Top of Records supplied
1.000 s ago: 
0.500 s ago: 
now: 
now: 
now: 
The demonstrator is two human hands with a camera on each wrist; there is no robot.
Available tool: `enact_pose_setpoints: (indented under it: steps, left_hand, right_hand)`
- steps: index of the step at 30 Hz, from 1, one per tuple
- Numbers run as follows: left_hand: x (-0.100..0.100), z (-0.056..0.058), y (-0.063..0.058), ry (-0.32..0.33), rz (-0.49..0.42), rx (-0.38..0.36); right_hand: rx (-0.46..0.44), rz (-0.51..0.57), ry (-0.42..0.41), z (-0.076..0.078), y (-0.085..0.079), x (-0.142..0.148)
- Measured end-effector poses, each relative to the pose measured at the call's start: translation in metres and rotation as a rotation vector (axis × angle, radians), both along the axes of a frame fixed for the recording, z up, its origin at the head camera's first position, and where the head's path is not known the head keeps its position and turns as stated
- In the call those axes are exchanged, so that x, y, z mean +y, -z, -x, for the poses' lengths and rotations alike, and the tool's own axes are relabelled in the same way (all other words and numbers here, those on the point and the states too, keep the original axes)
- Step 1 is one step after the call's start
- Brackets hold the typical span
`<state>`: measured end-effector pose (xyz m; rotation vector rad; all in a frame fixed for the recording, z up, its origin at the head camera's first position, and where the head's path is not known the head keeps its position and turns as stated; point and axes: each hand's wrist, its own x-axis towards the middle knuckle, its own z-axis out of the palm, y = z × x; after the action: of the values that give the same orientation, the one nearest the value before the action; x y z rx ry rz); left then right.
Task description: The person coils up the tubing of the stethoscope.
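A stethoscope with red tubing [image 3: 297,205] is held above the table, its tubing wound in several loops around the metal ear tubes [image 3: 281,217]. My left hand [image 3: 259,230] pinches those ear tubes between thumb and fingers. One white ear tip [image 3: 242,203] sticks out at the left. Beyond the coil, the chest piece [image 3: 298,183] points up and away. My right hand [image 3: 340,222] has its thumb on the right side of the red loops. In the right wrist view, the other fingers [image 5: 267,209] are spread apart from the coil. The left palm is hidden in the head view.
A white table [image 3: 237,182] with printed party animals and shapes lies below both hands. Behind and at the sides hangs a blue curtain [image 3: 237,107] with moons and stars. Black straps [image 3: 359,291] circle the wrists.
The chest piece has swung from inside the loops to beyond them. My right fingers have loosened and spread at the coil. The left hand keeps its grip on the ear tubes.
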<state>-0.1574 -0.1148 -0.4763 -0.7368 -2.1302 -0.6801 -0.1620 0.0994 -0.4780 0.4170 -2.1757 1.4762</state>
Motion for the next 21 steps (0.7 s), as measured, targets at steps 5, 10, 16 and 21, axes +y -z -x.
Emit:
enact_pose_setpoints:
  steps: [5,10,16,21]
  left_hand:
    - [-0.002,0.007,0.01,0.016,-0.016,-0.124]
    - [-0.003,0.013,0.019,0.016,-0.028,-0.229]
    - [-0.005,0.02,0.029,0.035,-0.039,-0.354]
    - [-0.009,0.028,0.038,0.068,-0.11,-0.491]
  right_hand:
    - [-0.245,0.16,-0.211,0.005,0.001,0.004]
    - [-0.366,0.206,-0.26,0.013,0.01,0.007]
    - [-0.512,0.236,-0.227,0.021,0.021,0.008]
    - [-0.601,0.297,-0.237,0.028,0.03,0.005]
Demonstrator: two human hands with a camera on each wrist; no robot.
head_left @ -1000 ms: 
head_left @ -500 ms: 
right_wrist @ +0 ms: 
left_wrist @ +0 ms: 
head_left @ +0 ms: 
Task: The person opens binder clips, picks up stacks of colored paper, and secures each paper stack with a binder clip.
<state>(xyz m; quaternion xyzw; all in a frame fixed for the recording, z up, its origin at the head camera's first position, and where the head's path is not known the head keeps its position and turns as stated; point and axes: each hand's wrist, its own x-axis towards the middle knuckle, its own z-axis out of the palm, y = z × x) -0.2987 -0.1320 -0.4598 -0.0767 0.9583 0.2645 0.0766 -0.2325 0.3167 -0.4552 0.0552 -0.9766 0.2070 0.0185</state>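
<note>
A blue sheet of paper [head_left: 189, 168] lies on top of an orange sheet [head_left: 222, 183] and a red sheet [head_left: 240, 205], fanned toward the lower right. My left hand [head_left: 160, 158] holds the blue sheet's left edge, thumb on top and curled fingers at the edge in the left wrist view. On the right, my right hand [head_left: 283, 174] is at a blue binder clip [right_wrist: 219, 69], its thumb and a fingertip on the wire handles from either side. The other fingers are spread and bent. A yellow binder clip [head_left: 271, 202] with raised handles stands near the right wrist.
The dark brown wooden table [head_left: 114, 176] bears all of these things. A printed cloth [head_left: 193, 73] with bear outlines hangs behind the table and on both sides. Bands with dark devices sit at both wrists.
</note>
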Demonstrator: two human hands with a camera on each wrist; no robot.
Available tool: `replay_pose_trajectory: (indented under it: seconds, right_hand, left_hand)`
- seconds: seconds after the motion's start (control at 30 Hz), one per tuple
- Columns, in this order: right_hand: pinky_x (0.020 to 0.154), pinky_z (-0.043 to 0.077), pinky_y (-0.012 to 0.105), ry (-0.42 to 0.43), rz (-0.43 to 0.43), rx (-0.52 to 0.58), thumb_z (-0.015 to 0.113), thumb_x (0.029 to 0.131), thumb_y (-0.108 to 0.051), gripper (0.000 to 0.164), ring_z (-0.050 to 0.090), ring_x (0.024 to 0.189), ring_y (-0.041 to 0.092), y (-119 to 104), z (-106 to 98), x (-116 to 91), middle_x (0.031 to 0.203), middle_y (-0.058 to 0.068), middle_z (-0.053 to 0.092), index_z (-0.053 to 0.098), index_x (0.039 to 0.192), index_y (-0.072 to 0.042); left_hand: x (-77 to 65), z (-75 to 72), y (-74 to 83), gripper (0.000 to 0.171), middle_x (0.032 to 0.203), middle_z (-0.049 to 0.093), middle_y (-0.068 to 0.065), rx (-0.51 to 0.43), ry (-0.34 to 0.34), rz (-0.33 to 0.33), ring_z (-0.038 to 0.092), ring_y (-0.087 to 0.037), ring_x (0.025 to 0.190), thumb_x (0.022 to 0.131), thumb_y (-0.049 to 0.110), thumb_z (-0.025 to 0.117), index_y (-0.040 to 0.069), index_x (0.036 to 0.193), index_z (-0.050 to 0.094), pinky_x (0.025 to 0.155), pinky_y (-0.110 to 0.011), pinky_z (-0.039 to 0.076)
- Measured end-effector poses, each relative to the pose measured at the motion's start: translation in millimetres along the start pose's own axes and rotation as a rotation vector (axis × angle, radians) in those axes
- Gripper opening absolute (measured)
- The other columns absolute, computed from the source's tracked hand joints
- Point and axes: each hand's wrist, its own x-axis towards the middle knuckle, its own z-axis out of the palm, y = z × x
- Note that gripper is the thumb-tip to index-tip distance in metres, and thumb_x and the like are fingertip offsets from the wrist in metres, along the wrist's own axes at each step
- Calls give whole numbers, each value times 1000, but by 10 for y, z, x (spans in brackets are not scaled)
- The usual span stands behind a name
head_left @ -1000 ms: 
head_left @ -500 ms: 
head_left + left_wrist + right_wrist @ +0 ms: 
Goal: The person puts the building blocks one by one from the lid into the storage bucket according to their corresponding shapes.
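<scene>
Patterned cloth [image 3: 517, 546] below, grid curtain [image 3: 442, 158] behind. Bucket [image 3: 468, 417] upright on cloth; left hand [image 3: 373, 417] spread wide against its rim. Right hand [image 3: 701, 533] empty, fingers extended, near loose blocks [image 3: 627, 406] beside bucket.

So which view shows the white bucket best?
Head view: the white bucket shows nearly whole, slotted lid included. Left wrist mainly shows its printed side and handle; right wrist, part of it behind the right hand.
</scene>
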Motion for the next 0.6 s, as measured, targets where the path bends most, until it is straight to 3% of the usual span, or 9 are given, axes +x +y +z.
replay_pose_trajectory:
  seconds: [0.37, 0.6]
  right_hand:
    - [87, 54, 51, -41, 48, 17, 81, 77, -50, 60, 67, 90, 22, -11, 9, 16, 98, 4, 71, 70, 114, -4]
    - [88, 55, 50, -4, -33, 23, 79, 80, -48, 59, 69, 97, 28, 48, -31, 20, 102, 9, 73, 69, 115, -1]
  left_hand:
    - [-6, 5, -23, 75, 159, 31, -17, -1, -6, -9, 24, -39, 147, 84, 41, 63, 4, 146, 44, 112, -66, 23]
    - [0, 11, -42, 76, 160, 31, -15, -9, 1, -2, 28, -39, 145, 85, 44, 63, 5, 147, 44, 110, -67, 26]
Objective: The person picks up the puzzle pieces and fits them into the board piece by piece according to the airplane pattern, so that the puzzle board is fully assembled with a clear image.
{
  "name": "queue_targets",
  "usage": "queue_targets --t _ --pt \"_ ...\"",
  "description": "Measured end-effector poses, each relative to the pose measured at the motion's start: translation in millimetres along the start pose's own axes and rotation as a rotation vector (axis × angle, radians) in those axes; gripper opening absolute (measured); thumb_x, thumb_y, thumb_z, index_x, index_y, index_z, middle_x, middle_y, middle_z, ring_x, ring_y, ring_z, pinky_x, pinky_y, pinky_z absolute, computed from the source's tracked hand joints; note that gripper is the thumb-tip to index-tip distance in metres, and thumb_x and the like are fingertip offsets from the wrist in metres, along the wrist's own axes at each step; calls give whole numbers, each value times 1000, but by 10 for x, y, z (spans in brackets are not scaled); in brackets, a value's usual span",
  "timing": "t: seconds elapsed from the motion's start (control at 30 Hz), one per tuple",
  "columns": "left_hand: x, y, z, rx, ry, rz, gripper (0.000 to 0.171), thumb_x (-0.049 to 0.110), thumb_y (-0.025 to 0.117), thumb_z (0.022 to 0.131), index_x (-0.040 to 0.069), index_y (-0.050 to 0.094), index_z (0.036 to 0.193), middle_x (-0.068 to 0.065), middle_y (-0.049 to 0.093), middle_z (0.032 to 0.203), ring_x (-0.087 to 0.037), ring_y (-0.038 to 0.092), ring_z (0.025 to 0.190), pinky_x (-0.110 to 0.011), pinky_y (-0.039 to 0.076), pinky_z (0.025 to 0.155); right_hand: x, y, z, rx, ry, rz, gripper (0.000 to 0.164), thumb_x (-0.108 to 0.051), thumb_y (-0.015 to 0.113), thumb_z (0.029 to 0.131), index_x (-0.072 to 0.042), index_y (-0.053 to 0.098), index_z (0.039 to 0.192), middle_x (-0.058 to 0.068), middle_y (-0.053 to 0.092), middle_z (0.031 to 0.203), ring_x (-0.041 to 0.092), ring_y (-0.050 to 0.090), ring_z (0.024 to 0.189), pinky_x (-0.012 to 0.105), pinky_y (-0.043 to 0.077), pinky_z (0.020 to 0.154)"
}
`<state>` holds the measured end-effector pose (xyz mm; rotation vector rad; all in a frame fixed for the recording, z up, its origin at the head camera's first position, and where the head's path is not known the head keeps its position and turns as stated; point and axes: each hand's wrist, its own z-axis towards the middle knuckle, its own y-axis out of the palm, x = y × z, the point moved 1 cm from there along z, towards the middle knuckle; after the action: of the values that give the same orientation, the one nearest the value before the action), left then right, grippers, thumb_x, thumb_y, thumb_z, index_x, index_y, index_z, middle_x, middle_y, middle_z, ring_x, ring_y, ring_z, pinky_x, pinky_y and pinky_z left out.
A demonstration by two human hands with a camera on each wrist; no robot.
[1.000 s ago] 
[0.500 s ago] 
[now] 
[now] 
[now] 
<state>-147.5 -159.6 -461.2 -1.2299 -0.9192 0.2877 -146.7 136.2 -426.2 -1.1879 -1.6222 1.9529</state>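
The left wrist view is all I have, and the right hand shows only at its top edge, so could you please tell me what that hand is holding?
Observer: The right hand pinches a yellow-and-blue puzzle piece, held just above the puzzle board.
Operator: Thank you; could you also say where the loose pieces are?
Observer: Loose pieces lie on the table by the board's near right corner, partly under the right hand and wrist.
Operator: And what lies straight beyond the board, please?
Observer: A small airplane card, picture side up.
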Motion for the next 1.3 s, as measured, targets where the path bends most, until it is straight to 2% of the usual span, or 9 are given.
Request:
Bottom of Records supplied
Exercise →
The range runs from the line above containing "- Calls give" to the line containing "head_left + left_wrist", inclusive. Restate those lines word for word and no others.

Response →
- Calls give whole numbers, each value times 1000, but by 10 for y, z, x (spans in brackets are not scaled)
- The usual span stands behind a name
head_left @ -1000 ms: 
head_left @ -500 ms: 
head_left + left_wrist + right_wrist @ +0 ms: 

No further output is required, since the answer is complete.